■ Your task
Only one stretch of the records below should be repeated. It starts with the line containing "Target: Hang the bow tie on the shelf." and goes on through the line containing "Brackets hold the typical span", exactly as written.

[Collection entries]
* * * * * * * * *
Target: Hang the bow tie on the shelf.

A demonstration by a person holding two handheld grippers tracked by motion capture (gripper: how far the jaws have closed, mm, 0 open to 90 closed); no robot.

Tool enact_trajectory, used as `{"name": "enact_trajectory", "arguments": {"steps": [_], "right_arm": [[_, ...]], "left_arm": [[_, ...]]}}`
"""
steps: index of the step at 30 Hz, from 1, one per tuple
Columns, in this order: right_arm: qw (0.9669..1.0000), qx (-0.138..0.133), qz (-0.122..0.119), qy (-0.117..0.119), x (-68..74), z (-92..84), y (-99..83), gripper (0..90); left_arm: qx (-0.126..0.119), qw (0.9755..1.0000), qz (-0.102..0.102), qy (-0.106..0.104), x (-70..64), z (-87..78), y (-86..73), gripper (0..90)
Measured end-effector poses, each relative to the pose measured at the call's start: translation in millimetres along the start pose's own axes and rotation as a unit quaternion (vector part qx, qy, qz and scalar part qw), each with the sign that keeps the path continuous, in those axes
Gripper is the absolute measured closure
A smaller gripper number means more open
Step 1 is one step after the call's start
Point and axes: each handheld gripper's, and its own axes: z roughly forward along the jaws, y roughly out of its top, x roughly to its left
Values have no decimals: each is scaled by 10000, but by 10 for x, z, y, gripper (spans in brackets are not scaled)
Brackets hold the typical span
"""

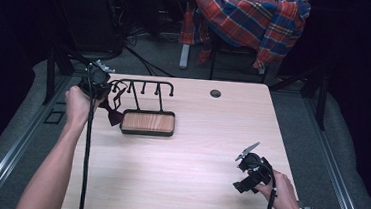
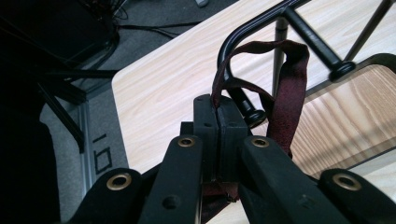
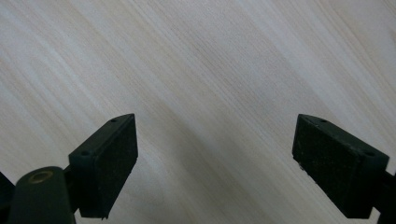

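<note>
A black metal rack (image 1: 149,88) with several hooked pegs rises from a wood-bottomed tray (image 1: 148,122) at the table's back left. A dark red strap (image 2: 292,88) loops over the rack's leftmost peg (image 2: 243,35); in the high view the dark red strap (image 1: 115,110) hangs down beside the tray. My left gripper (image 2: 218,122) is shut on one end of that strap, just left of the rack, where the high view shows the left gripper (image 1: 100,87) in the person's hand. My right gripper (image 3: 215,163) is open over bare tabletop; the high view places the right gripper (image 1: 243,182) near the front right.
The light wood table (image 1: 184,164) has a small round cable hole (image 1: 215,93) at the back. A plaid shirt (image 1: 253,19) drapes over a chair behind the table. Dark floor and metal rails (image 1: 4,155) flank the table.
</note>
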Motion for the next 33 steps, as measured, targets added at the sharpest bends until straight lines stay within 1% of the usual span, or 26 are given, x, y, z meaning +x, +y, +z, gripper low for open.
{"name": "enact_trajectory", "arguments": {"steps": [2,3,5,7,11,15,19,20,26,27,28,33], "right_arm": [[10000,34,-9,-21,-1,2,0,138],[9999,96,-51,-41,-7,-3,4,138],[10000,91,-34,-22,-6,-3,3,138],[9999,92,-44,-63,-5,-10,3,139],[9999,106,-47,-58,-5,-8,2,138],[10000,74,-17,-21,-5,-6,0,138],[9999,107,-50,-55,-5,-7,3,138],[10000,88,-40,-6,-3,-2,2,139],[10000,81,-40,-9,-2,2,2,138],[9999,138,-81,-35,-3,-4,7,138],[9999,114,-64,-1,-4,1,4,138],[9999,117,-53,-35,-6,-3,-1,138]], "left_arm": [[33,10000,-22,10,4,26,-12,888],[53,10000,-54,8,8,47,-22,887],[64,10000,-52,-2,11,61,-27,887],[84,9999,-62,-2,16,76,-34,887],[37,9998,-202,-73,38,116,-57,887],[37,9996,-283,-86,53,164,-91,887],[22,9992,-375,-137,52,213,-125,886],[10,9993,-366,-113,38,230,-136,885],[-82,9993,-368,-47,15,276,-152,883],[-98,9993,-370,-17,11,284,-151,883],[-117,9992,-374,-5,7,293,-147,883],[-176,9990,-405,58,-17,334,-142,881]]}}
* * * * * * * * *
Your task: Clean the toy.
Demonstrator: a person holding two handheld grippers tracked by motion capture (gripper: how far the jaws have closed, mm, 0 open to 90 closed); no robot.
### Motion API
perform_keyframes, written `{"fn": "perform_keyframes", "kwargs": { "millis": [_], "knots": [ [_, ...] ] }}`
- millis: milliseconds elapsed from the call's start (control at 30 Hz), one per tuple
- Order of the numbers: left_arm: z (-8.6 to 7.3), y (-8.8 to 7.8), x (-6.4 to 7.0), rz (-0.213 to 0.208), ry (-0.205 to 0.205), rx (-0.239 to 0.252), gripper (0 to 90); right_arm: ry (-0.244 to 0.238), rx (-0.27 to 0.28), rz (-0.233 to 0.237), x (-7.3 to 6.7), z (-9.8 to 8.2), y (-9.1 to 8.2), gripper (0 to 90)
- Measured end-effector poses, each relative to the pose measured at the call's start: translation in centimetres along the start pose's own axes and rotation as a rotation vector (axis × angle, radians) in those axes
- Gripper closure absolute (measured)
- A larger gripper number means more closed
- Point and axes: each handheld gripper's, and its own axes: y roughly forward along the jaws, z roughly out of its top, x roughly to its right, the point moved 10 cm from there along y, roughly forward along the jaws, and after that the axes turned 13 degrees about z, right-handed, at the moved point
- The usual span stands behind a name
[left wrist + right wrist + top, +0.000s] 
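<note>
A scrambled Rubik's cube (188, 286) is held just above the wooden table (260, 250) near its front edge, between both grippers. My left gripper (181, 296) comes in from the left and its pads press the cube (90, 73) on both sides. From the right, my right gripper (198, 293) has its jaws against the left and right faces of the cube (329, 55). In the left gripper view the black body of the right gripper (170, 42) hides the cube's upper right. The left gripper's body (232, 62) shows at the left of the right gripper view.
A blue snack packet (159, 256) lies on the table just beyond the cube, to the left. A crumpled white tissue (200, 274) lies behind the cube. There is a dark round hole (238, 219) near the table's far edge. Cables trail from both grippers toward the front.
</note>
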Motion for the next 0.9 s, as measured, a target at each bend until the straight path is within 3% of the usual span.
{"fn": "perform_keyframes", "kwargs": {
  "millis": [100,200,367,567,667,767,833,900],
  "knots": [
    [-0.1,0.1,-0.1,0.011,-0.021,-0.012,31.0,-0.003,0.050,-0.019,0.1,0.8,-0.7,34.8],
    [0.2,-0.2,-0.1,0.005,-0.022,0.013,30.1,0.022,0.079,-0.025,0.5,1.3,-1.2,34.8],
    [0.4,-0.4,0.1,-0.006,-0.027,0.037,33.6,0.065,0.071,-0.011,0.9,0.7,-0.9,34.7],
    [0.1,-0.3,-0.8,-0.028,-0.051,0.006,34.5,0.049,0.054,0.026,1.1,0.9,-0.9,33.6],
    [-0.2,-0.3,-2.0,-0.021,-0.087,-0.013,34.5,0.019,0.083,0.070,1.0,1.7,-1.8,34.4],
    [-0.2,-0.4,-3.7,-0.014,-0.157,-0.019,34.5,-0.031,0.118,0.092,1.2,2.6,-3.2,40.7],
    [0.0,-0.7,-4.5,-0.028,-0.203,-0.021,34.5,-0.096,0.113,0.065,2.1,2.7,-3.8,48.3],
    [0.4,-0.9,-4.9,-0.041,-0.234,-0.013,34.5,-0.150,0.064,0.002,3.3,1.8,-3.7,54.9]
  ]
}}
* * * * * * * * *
■ Solution to this task
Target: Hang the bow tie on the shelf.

A demonstration by a person holding two handheld grippers tracked by motion capture (gripper: how far the jaws have closed, mm, 0 open to 90 closed); no robot.

Tool enact_trajectory, used as `{"name": "enact_trajectory", "arguments": {"steps": [_], "right_arm": [[_, ...]], "left_arm": [[_, ...]]}}`
"""
steps: index of the step at 30 Hz, from 1, one per tuple
Columns, in this order: right_arm: qw (0.9669..1.0000), qx (-0.138..0.133), qz (-0.122..0.119), qy (-0.117..0.119), x (-68..74), z (-92..84), y (-99..83), gripper (0..90); left_arm: qx (-0.126..0.119), qw (0.9755..1.0000), qz (-0.102..0.102), qy (-0.106..0.104), x (-70..64), z (-87..78), y (-86..73), gripper (0..90)
Measured end-effector poses, each relative to the pose measured at the call's start: translation in millimetres along the start pose's own axes and rotation as a unit quaternion (vector part qx, qy, qz and scalar part qw), each with the sign that keeps the path continuous, in those axes
Gripper is the absolute measured closure
A smaller gripper number means more open
Step 1 is one step after the call's start
Point and axes: each handheld gripper's, and its own axes: z roughly forward along the jaws, y roughly out of its top, x roughly to its left
Values have no decimals: each is scaled by 10000, but by 10 for x, z, y, gripper (spans in brackets are not scaled)
Brackets hold the typical span

This is the complete output.